This trial is active, not recruiting.

Conditions common bile duct calculi, biliary tract cancer, biliary stricture, bile duct diseases
Treatment ultra-slim upper endoscope
Sponsor Soonchunhyang University Hospital
Start date April 2014
End date July 2015
Trial size 110 participants
Trial identifier NCT02189421, SCHBC 2014-06-012-001


The aim of this study is to evaluate the usefulness of a newly developed multibending ultra-slim upper endoscope for the successful direct peroral cholangioscopy (POC) without assisting accessory in comparison with conventional ultra-slim endoscope. The investigators expect that multibending endoscope will show more higher successful performance than conventional endoscope.

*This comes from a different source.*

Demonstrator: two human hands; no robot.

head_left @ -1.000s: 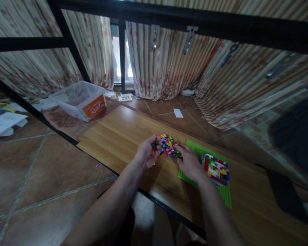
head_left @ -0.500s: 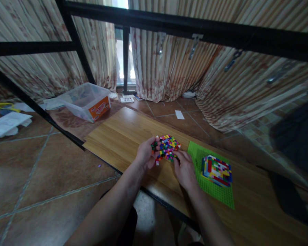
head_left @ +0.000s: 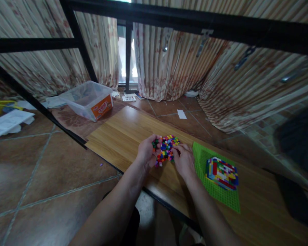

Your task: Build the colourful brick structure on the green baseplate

United States No locations recruiting
Other countries No locations recruiting

Study Design

Allocation randomized
Endpoint classification safety/efficacy study
Intervention model parallel assignment
Masking single blind (subject)
Direct peroral cholangioscopy by using an ultra-slim upper endoscope without assisting accessories
ultra-slim upper endoscope CHF-Y0009
Direct peroral cholangioscopy by using an ultra-slim upper endoscope without assisting accessories

Primary Outcomes

Technical success of the direct peroral cholangioscopy
time frame: 6 months

Secondary Outcomes

Adverse events associated with direct POC
time frame: 6 months

Eligibility Criteria

Male or female participants from 20 years up to 80 years old.

Inclusion Criteria: - Pancreatobiliary diseases that are indicated for direct POC - The patient who aged from 20 to 80 years. Legally acceptable representative must be capable of giving written informed consent prior to participation in this study - The woman of child-bearing age must be negative from the pregnancy test in order to participate in this study - Dilated common bile duct (> 8 mm) - Having previous sphincterotomy and/or papillary balloon dilation - The patients should not have any unacceptable conditions (e.g., physiological, familyish, social, geographical) for medical follow-up and adaptation of the study. Exclusion Criteria: - Contraindicated for ERCP - Patients with stricture on papillary orifice - Patients with periampullary malignancy - Bleeding tendency: International normalized ratio (INR) of prothrombin time < 1.5 or platelet count < 60,000/mm3 - Patients with other serious disease or medical condition - Patients with past medical history of significant neurologic or Psychiatric disorders such as dementia or seizure - Unstable heart disease despite of treatment, recent myocardial infarction within 6 month (Even though MI was diagnosed within 6 months, if it becomes stable presently, the patient can be possible to participate).

Additional Information

Official title Comparison of Multibending and Conventional Ultra-slim Upper Endoscope for the Direct Advance Into the Bile Duct Without Assisting Accessory in Peroral Cholangioscopy
Principal investigator Jong Ho Moon, MD, PhD
Description Direct POC using an ultra-slim upper endoscope permits various diagnostic and/or therapeutic intraductal interventions under direct endoscopic visualization in selected patients who has dilated distal CBD and widened papillary orifice. Because the bile duct has anatomical position in acute angle with the duodenum, assisting accessories such as intraductal anchoring balloon, guidewire or overtube is usually required for the successful direct POC. Recently, direct peroral cholangioscopes have been developed for free-hand direct advancement of the endoscope into the bile duct from duodenum. Multibending ultra-slim endoscope may be expected to facilitate the advance into the bile duct by overcoming the acute angle between the bile duct and the duodenum. After randomization of enrolled patients into two groups, direct POC will be performed by using a conventional slim endoscope in control group and by using a multibending endoscope in study group.
Trial information was received from ClinicalTrials.gov and was last updated in October 2015.
Information provided to ClinicalTrials.gov by Soonchunhyang University Hospital.